Credit cards are not just for making purchases. Instead, they also give access to cash advances to holders who need cash.
Advantages and Disadvantages of a Credit Card
Advantages
- As a new credit card holder, you might qualify for a zero annual percentage rate for a specific time.
- You may earn cashback rewards when using your card to pay for shopping.
Disadvantages
- Credit card issuers charge higher interest rates than personal loan lenders.
- If you are unable to pay off your credit card balance, you’re likely to get into bad debt.
Personal Line of Credit
A personal line of credit functions just like credit cards. The major difference is that a personal line of credit is linked to your bank. What’s more, you will pay lower interest rates than credit card holders.
Advantages and Disadvantages of Personal Line of Credit
Advantages
- It allows you to handle emergencies quickly since you do not have to apply for a loan.
- A personal line of credit lets you use your funds for more purposes than a personal loan.
Disadvantages
- You may be required to pay a maintenance fee for your line of credit to remain operational.
- People with bad credit are unlikely to qualify for a personal line of credit.
Peer-to-Peer Loan
Peer-to-peer loans are offered by a group of investors instead of a single lender.
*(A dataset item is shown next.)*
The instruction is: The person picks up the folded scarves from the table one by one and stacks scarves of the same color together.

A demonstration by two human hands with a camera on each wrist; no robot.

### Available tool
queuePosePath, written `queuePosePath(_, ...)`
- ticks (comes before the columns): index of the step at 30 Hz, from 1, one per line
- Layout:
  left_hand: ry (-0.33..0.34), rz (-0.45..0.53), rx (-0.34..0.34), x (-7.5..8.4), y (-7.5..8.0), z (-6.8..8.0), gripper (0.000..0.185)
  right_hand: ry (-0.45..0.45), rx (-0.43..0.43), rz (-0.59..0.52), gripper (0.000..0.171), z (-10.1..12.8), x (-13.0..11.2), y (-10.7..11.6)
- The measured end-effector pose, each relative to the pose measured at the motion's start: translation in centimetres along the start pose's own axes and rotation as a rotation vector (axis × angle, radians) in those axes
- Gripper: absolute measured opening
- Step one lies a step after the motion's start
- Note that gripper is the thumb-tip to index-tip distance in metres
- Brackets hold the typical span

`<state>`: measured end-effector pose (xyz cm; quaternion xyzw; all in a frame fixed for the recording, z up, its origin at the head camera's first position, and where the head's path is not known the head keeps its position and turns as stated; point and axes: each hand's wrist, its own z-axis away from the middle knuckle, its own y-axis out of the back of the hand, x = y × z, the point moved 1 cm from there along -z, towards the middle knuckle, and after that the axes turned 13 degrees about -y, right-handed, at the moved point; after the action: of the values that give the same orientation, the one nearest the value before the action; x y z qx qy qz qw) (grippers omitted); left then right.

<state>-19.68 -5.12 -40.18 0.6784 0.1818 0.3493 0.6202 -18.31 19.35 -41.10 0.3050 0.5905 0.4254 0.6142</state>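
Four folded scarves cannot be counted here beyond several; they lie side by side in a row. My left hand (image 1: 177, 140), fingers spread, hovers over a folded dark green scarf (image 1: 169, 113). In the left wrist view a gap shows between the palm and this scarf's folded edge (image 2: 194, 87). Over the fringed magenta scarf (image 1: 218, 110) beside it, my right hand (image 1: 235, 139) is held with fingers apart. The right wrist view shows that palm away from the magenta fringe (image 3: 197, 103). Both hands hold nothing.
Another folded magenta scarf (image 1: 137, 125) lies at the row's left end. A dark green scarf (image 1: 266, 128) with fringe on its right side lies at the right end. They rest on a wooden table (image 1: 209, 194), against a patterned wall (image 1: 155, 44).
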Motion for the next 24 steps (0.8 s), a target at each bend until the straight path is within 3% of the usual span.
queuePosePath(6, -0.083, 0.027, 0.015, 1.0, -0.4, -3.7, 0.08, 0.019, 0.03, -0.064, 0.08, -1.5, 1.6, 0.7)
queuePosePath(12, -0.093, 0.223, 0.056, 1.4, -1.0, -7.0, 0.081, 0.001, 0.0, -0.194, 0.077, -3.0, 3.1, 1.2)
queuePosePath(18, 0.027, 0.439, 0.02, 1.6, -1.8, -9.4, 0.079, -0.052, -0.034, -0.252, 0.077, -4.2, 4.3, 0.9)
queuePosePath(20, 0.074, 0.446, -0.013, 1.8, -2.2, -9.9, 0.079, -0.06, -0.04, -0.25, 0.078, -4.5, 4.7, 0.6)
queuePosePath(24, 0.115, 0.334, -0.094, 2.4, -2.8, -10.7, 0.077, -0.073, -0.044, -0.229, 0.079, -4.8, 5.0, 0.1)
These investors usually operate an online lending platform. When you submit a loan request, they will decide the amount you qualify for and how much each will put to fund you.
Peer-to-peer loans are ideal for individuals with bad credit. However, expect to be charged a high interest rate.
Advantages and Disadvantages of a Peer-to-Peer Loan
Advantages
- Once your loan application is approved, funds will quickly be credited to your bank account.
- You can get funding regardless of your credit score.
Disadvantages
- You might not receive the exact amount that you applied for.
- The approval process is slow. It can take even weeks to complete.
Home Equity Loan
If you build up equity in your home, then you can obtain a loan using that equity. Home equity loans work like personal loans. That means if you wish to access funding again, you must submit a new application. While home equity loans attract lower interest rates than personal loans, they take several days to be approved and require loads of paperwork.
Advantages and Disadvantages of a Home Equity Loan
Advantages
- Funds obtained via home equity loans can be used for any purpose.
- Depending on your home equity, you might access more funds through home equity loans than personal loans.
Disadvantages
- Home equity loans take a long period to process.
- You could lose your home if you fail to repay your loan.
Salary Advance
Instead of waiting until the end of the month to receive your full salary, you can receive a percentage of it early by applying for a salary advance. However, not all employers grant access to this type of loan.
Advantages and Disadvantages of Salary Advances
Advantages
- Most employers do not charge interest on salary advances.
- You do not need good credit to access funding.
Disadvantages
- Most salary advance loans have limited uses.